Task requirements: From the data below, return only the lines from the one with "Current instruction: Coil" through the one with "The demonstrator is", exact and inclusive, with pictures left out.
◇ ◇ ◇ ◇ ◇
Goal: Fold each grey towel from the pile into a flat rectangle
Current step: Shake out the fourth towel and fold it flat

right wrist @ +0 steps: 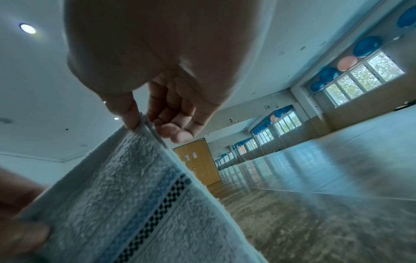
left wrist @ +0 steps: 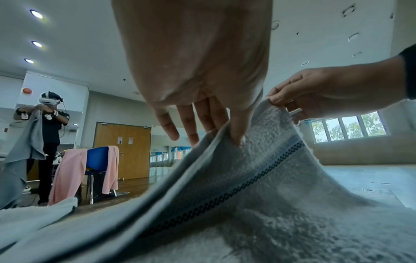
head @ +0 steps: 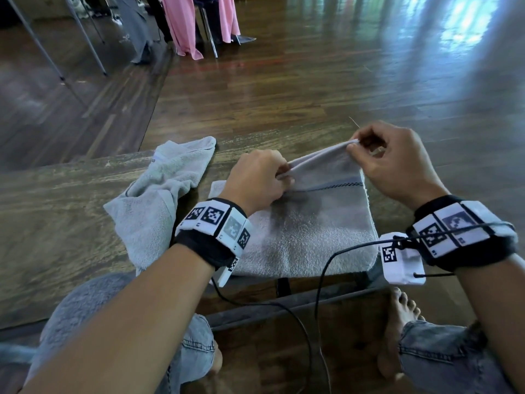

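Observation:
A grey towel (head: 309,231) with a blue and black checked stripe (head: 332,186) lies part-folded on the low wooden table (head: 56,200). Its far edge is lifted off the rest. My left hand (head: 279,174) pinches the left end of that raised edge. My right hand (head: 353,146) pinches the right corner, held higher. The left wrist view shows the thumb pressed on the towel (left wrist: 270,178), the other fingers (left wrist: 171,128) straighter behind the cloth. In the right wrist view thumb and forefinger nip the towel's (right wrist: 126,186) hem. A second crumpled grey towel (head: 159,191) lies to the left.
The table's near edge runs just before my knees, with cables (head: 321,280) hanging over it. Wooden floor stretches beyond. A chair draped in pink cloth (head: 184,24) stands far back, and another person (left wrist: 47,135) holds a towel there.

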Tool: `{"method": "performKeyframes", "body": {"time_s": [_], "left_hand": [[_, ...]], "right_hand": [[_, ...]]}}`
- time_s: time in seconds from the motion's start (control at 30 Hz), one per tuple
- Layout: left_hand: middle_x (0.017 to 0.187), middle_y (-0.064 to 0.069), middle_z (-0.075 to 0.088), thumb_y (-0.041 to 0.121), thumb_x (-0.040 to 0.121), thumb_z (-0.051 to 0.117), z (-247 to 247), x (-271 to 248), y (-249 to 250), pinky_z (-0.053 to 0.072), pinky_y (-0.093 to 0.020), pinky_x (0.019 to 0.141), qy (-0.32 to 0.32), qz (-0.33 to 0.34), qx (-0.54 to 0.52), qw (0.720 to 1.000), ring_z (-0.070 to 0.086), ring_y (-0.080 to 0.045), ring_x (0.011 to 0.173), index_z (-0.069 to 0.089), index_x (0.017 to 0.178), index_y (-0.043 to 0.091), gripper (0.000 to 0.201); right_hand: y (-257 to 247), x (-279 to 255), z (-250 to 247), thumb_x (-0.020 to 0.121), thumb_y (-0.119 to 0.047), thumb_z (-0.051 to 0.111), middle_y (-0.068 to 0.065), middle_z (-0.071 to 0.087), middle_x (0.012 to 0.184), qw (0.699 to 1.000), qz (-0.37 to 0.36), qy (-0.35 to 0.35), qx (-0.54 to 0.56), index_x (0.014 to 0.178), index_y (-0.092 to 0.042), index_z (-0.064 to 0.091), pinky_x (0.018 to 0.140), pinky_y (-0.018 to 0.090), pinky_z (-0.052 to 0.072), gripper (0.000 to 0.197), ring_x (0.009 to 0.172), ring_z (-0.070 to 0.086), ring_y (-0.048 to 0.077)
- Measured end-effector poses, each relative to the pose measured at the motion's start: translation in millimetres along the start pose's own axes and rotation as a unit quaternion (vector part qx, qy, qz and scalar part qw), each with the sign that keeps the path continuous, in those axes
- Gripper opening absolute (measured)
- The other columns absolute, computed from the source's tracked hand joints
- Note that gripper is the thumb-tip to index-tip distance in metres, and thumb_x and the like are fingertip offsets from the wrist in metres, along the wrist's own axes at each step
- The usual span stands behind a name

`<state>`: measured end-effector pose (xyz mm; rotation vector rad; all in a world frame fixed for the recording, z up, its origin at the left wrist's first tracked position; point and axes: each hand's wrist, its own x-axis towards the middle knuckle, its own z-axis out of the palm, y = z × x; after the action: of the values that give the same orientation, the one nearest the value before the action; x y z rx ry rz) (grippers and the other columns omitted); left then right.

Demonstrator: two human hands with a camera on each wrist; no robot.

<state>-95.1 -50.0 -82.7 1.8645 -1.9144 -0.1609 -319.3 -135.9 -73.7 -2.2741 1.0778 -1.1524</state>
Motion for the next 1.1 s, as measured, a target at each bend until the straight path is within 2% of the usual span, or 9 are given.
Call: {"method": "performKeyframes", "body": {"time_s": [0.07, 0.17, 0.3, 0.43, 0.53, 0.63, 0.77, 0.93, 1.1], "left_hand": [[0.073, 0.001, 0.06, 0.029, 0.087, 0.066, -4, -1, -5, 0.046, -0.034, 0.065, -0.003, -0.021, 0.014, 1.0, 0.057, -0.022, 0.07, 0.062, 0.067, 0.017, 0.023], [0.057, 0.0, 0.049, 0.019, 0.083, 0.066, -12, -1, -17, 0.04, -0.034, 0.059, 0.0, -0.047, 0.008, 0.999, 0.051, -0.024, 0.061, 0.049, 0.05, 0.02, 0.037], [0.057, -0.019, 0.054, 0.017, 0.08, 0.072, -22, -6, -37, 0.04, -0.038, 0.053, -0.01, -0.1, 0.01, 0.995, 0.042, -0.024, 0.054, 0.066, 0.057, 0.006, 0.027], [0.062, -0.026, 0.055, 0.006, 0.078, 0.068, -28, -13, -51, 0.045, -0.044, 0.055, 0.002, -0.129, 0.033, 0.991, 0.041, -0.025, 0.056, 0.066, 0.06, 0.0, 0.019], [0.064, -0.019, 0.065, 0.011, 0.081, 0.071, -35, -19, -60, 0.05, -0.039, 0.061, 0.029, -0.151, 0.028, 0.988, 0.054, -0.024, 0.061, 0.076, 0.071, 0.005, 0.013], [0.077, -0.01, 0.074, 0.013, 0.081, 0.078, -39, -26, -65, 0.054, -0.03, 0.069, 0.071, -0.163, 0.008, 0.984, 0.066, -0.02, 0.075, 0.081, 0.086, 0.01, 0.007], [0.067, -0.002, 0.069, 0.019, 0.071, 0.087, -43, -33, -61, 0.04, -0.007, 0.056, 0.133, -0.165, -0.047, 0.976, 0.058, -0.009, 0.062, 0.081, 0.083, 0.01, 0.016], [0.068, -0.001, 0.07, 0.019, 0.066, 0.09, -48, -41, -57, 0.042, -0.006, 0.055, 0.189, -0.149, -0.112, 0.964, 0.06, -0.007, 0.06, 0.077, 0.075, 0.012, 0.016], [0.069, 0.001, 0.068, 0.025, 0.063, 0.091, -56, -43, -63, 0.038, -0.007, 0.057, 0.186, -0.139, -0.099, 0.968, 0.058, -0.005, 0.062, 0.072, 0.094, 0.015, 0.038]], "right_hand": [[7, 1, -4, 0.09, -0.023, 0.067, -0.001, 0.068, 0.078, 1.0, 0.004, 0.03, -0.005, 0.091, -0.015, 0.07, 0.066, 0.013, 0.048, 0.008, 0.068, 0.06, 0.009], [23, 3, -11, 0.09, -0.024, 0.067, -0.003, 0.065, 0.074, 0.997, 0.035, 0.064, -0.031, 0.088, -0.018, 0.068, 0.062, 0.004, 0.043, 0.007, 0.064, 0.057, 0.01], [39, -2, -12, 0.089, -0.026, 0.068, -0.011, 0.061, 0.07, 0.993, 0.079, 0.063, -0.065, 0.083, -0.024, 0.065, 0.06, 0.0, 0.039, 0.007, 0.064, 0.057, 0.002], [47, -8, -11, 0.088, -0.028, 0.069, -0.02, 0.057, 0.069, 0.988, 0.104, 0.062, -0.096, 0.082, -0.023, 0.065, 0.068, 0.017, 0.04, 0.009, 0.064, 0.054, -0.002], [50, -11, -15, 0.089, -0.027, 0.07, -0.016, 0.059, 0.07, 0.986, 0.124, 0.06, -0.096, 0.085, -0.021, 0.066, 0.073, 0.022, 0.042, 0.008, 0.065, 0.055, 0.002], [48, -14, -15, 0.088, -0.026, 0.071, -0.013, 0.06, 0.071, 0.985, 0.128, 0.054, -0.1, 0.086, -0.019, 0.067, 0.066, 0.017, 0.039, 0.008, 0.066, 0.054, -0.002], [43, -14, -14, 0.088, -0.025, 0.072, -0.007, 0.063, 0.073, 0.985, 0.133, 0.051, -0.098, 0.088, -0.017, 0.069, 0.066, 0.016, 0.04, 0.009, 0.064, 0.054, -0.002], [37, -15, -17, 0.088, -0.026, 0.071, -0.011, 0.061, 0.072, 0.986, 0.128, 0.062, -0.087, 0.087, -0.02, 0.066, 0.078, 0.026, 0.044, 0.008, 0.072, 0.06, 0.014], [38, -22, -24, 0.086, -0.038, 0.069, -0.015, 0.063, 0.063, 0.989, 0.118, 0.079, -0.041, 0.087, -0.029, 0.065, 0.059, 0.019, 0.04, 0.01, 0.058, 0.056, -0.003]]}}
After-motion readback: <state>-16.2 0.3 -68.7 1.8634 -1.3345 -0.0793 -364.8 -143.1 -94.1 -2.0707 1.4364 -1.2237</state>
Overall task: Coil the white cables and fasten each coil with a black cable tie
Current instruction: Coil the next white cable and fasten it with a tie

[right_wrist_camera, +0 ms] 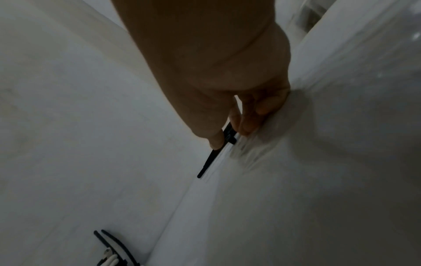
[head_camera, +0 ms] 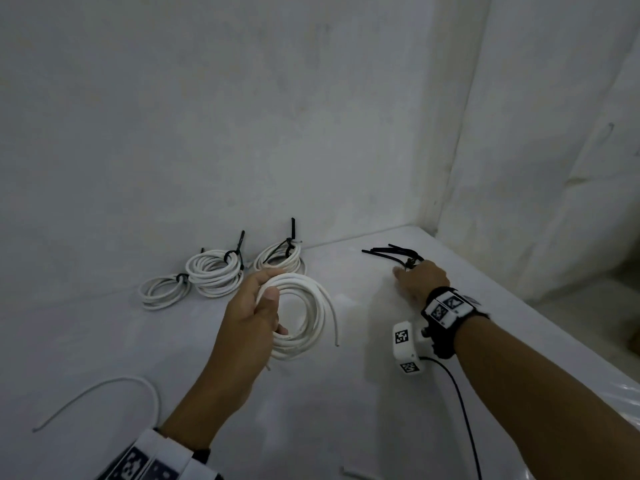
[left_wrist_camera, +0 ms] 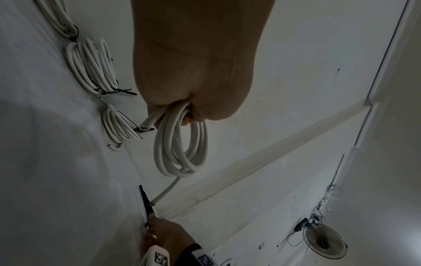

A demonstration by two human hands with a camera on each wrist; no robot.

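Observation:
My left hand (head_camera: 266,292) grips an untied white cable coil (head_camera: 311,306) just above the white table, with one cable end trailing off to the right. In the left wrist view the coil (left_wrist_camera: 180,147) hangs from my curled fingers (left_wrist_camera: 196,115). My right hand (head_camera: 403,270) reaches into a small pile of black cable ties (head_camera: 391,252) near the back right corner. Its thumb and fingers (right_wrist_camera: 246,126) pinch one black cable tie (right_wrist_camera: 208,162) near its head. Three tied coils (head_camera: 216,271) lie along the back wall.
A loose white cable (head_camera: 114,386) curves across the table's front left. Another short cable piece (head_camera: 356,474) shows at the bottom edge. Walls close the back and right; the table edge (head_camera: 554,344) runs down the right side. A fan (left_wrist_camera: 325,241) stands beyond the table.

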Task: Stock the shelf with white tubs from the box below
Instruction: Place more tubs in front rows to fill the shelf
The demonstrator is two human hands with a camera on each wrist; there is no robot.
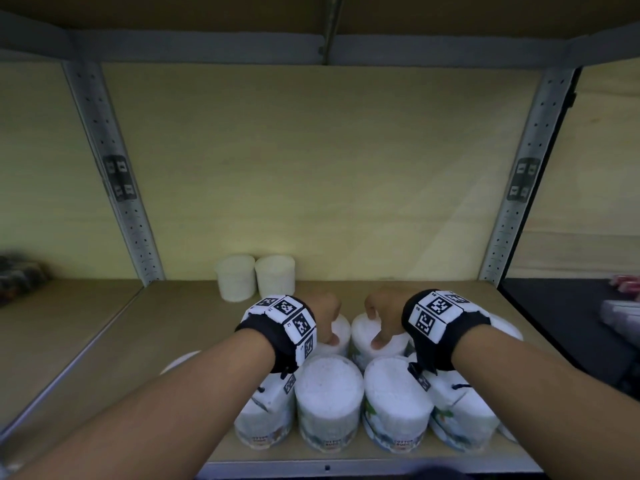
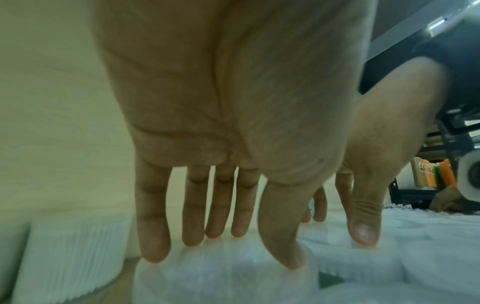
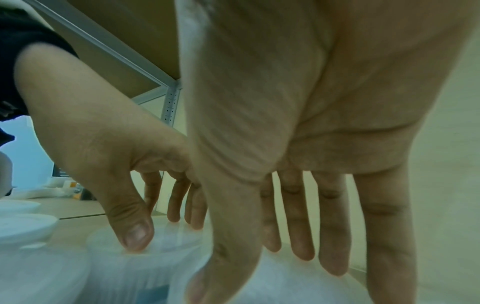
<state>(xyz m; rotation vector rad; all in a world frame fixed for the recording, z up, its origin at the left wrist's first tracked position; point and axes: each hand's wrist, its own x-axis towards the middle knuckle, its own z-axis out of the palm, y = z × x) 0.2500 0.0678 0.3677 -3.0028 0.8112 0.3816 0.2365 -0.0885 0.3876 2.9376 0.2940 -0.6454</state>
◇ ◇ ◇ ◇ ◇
Answer area:
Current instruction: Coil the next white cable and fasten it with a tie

[right_wrist_camera, +0 ms] 
[head_camera, +0 ms] 
[left_wrist_camera, +0 ms] 

A demonstration by two human hands with a camera on each wrist; no robot.

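Observation:
My left hand (head_camera: 266,292) grips an untied white cable coil (head_camera: 311,306) just above the white table, with one cable end trailing off to the right. In the left wrist view the coil (left_wrist_camera: 180,147) hangs from my curled fingers (left_wrist_camera: 196,115). My right hand (head_camera: 403,270) reaches into a small pile of black cable ties (head_camera: 391,252) near the back right corner. Its thumb and fingers (right_wrist_camera: 246,126) pinch one black cable tie (right_wrist_camera: 208,162) near its head. Three tied coils (head_camera: 216,271) lie along the back wall.
A loose white cable (head_camera: 114,386) curves across the table's front left. Another short cable piece (head_camera: 356,474) shows at the bottom edge. Walls close the back and right; the table edge (head_camera: 554,344) runs down the right side. A fan (left_wrist_camera: 325,241) stands beyond the table.
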
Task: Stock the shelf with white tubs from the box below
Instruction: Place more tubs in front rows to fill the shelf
The demonstrator is two human hands with a camera on each wrist; there is no robot.

Here the work on this exercise is complete.